MemoryBlock <-> string Memory usage

I think I know the answer but I want to be sure

Let’s say you have a memoryblock MB with a lot of data. If you do:

Dim S as String = MB

Are you copying all the bytes (so using approximately twice the RAM ) or does the string internally just point to the same data?
(I am pretty sure that would copy the bytes unfortunately)

Also if you do
MB = S

Again are you copying all the bytes or just a reference to the underlying bytes… As Strings are not mutable in theory that could be either way depending on how stuff is structured under the hood.

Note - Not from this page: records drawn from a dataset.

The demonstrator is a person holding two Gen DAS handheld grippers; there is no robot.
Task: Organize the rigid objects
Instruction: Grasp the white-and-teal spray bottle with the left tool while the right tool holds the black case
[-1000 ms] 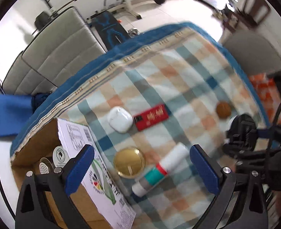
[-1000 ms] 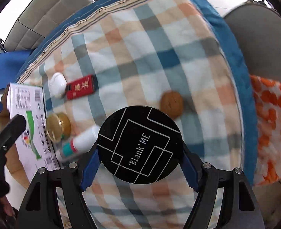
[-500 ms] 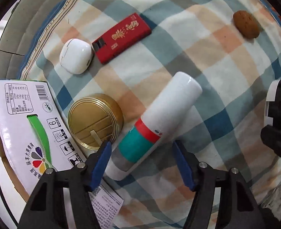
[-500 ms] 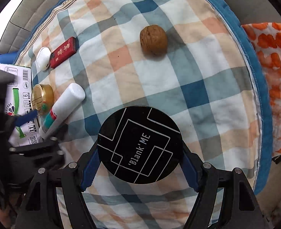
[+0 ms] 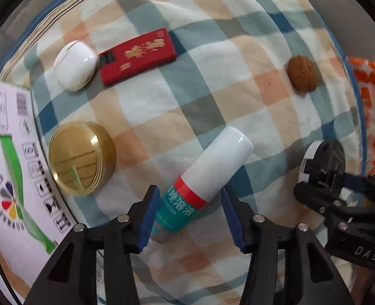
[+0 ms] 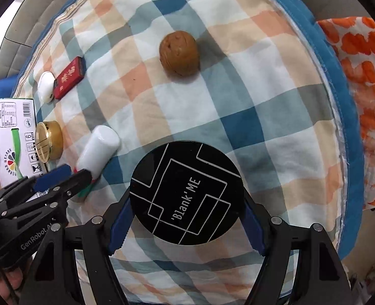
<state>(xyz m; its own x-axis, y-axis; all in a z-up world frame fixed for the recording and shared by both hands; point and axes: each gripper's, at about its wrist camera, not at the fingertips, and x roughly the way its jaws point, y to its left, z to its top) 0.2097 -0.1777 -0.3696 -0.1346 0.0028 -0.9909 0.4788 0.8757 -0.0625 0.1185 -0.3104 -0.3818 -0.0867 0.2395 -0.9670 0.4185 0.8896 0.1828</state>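
Note:
A white bottle with a teal and red label (image 5: 207, 175) lies on the checked cloth. My left gripper (image 5: 190, 216) is open, its blue fingers on either side of the bottle's labelled end without touching it. My right gripper (image 6: 185, 218) is shut on a black round compact marked Blank ME (image 6: 186, 193) and holds it above the cloth. A gold round tin (image 5: 82, 157), a white earbud case (image 5: 75, 64), a red flat box (image 5: 139, 56) and a walnut (image 5: 302, 76) lie on the cloth. The bottle (image 6: 98, 150) and the walnut (image 6: 179, 53) also show in the right wrist view.
A cardboard box with a white printed flap (image 5: 6, 165) stands at the left edge of the cloth (image 5: 238, 117). An orange and white patterned fabric (image 6: 365, 101) lies past the blue border on the right. A grey seat back (image 6: 14, 33) is beyond the far edge.
My left gripper has come down and forward over the bottle, and its fingers now straddle the labelled end. My right gripper has moved forward with the compact still in it.

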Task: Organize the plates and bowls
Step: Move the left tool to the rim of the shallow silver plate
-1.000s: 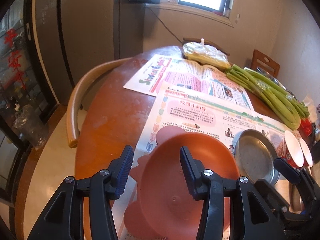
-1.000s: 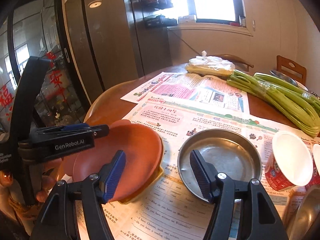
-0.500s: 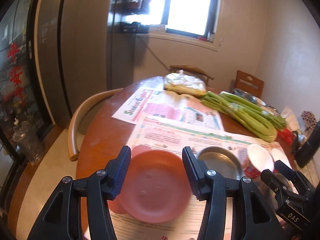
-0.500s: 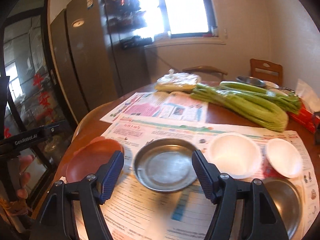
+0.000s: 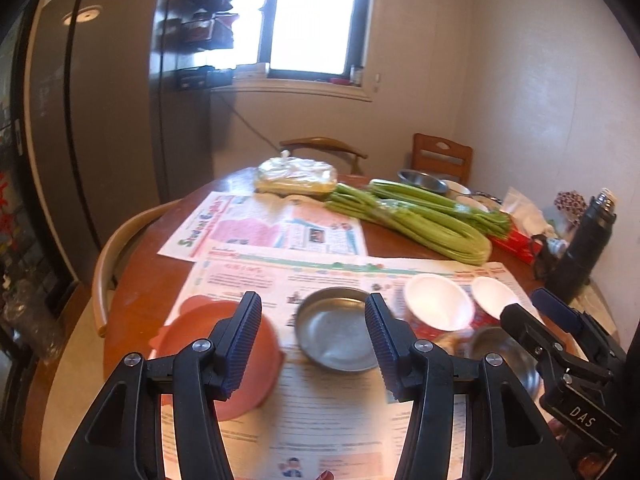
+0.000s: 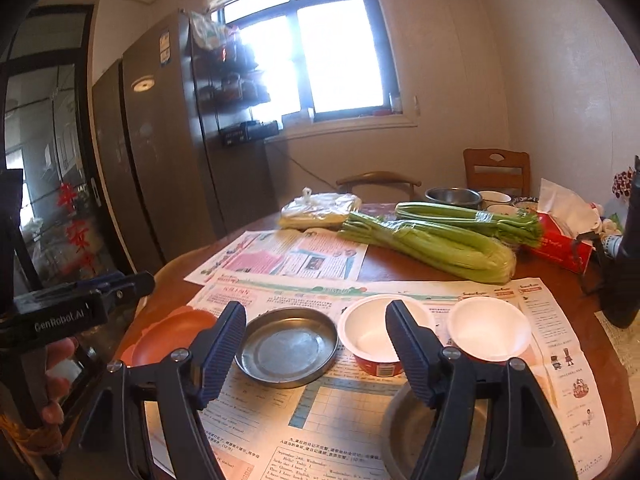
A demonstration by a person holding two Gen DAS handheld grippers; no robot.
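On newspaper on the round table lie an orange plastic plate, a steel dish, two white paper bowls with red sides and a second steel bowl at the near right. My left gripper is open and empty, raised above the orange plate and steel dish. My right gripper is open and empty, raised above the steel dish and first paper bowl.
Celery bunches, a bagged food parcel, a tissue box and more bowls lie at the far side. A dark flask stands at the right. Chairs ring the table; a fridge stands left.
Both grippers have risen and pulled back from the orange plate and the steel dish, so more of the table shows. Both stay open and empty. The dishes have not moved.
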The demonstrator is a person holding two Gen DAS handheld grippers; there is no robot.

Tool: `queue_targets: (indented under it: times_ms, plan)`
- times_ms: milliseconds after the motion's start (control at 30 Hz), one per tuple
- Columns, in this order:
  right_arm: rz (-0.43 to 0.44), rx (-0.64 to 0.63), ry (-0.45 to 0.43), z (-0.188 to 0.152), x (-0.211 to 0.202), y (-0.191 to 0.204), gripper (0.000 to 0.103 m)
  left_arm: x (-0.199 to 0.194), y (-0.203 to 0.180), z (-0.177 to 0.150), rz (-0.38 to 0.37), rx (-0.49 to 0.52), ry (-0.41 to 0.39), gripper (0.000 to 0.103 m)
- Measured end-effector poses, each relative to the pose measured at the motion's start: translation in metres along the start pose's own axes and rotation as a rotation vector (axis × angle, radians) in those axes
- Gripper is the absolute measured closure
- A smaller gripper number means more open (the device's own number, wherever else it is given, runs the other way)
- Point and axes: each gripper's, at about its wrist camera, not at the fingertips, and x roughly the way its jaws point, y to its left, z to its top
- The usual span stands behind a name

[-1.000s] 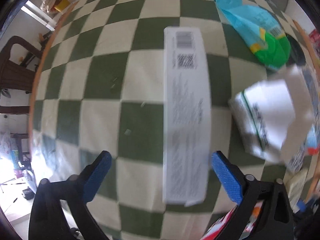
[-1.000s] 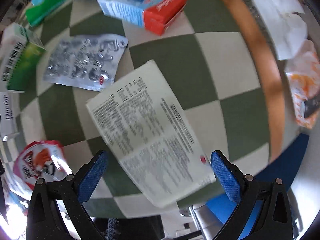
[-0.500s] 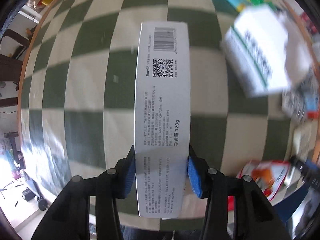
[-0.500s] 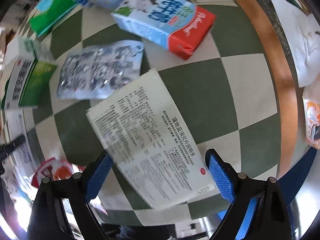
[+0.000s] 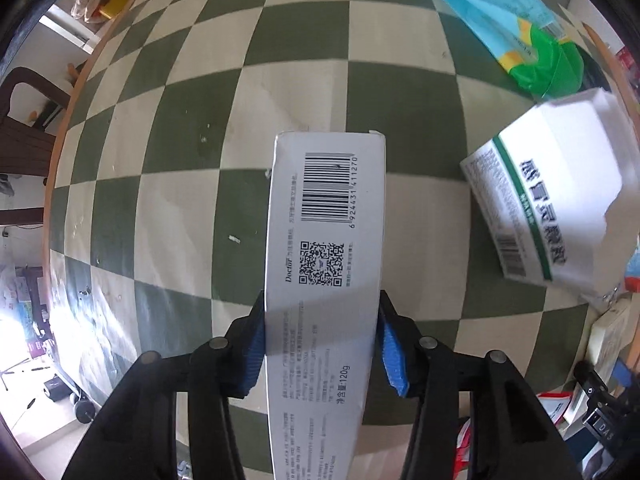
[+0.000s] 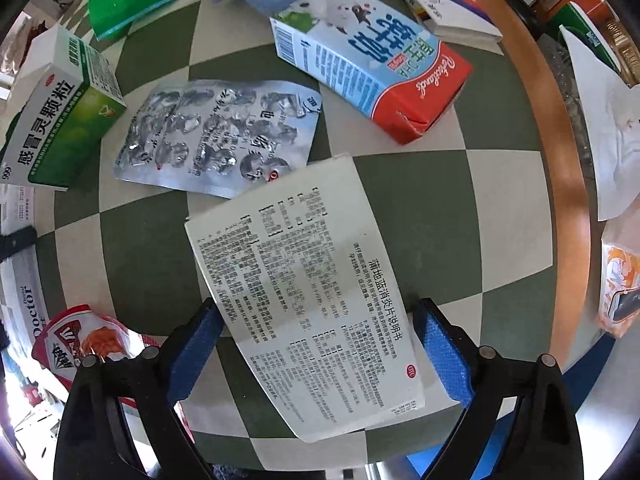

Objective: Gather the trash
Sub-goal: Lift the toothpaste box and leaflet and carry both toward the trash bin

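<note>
- The left gripper [image 5: 322, 340] is clamped on a long white toothpaste box [image 5: 326, 248]; both blue pads press its sides near the lower half, and the barcode end juts forward over the green-and-cream checked tablecloth [image 5: 180, 208].
- The right gripper [image 6: 318, 350] has just been closing a little, yet its jaws stand wide and grip nothing.
- A printed leaflet [image 6: 296, 292] lies flat on the cloth between those fingers, skewed, its far corner touching a silver blister pack [image 6: 218, 136].
</note>
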Motion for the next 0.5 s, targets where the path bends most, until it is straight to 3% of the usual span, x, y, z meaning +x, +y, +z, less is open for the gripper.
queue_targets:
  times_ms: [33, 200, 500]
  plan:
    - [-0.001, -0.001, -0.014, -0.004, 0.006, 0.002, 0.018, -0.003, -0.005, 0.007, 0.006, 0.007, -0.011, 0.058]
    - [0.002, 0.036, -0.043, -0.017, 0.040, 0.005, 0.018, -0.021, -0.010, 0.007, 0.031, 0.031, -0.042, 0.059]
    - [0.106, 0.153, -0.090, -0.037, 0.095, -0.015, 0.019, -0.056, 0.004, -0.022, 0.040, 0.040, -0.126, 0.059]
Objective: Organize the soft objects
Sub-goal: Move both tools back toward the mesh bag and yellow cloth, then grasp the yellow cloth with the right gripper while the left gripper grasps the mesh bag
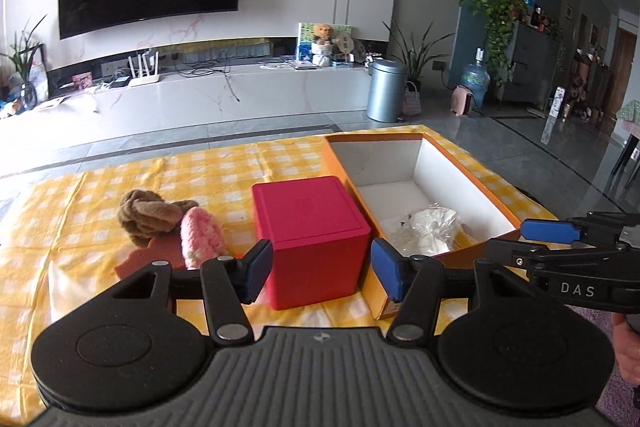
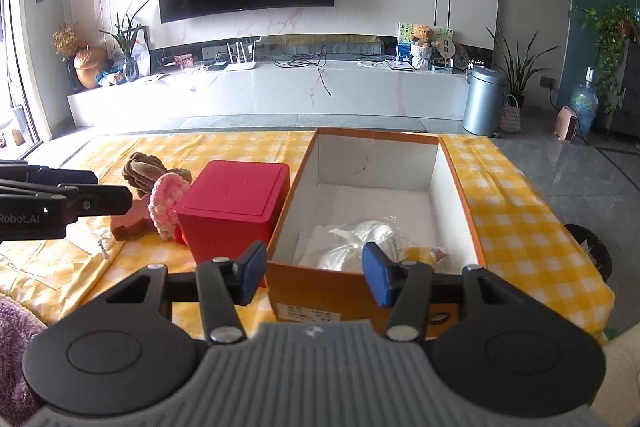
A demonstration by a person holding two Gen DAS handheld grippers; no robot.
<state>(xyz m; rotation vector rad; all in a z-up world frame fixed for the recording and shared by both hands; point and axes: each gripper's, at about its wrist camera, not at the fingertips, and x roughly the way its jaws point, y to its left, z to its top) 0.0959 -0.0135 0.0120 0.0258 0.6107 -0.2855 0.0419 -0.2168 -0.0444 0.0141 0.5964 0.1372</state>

Using a memoryblock to build a large string is certainly a way to keep ram usage down and fast but when one needs to go to or from string and a memory block, depending on how things work one could be doubling ram usage at least until the MemoryBlock is Niled or do S = “”

And I would like to avoid that ram usage spike as I can not predict how large the string/memoryblock contents could sometimes be.

Thanks,

  • karen

It copies, otherwise it would be a backdoor to making a String mutable. So yes, expect to double the RAM usage as the MB is assigned to a String and vice versa. Unfortunately any method of building a large String will be a trade-off between speed and memory. Edit: Speed and memory considerations, that is. There is a direct relation, i.e., less speed = less RAM, more speed = more RAM.

But one thing you may not have considered: the MemoryBlock --> String operation gives you a String with no encoding so it’s up to you to define the encoding, creating yet another version of the String. If you don’t do it properly, you will temporarily triple your RAM usage.

I am curious about why this is even an issue though. Unless you’re building strings in the GB range, you shouldn’t have to worry about it.

If you are doing that, perhaps using a file to hold completed chunks might be a better option.

Best way to build large strings is an array and Join later.

Christian, that would involve the same RAM concerns. Also, in my experience, that’s not the fastest way, although it does help with encoding concerns.

If you have repeating parts, the array can reference them.

Ah and if you need a memoryblock, we do have a join function in our plugin to join an array of variants with strings or memory blocks.

[quote=438751:@Kem Tekinay]I am curious about why this is even an issue though. Unless you’re building strings in the GB range, you shouldn’t have to worry about it.
[/quote]

First I do know when to use DefineEncoding as that should not copy the string… But in this case I am talking about a mix of text and binary data in the MemoryBlock so the whole string would never have a TextEncoding.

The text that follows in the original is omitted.